The Life of the Sysadmin
Manuka
sent us a pretty nifty little story from SF Gate that talks about those
heroes of the wodern workpace:
The Sys Admin.
Talks about their charachteristics, their responsibilities
and the lack of respect they get sometimes. Kinda cute.
And you sysadmins out there should show this to your
bosses and ask for raises *grin*.
As a sysadmin at BBN (now owned by GTE) I can tell you the crop of people I've interviewed over the last year has been abysmal. It's especially true of those with training in only NT. I've seen guys who don't know the difference between TCP, UDP, and ICMP and who didn't bother to read up on the OSI model. Many haven't learned even a basic scripting languages like sh (never mind C) yet sell themselves as competent mid-range system engineers. Or how about the guy who had never caculated the power requirements and heat dissipation (hence air conditioning requirements) for a machine room, yet calls himself a Sr. System Administrator. This is the kind of guy who calls in a consultant whenever he needs to get real work done.
And these attitudes are prevalent throughout the industry. It seems to me that much of the problem with acceptance of this kind of blatant incompetence by management is partly because of all these certificate training programs run by businesses like Microsoft and Novell, instead of accepting the standards set forth by nonprofit industry groups like LISA and SAGE. Microsoft isn't in the business of teaching skills, they are in the business of collecting money for handing out certificates.
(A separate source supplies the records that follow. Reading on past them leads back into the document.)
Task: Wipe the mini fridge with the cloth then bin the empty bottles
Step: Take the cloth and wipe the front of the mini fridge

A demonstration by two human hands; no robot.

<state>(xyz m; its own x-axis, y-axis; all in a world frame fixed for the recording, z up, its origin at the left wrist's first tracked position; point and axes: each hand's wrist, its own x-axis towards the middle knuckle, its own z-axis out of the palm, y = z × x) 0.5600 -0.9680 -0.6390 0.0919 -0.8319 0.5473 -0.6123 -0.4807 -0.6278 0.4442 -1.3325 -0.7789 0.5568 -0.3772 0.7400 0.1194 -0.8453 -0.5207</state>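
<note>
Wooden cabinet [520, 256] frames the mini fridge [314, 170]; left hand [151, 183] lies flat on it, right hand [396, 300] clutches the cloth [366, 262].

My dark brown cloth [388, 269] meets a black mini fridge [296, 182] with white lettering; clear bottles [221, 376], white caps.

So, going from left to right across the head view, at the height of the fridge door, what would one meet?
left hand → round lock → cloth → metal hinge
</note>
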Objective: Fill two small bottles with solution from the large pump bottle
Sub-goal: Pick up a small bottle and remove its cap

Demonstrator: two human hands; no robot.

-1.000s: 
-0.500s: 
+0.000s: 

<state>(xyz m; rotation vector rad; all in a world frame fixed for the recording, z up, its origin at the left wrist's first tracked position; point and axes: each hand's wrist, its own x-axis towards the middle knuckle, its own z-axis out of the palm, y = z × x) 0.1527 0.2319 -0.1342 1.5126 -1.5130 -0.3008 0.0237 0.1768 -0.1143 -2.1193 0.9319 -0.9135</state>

And most businesses would prefer to hire the less skilled admin with a certificate because he/she is cheaper than a good admin with a track record and job history. This is partly because many managers don't have their engineering staff interview potential candidates before hiring; management often seems to express a policy of 'what does an engineer know about hiring someone and conducting an interview???' Well, DUH! 'What does a manager know about engineering??? And why does he/she think they know enough to determine a candidates core competence of the requisite skills for that position???' I figure if you work at a place like this you're better off just looking for another job.
Hell, good admins don't take PHB bullshit too well because they know the next job is a telephone call away. I happen to know I'm good at what I do and deserve every dollar I earn (more, really). But I'm willing to take a cut in pay in order to stretch my skills and learn something new. Where I work we have several hundred Linux, Solaris, and IRIX hosts in our machine room running compute intensive batch jobs for speech modeling, very similar to a Beowulf or GNU/QUEUE cluster (though the software was internally written). This is a useful and fun skill to learn, but working in scientific and software development fields certainly doesn't pay top dollar. Could I double my salary to six figures? Tomorrow. I need only say yes to one of the multiple cold calls I get every week (the six figure offers usually come from financial houses). Now, Would I? And take that shit???? No way!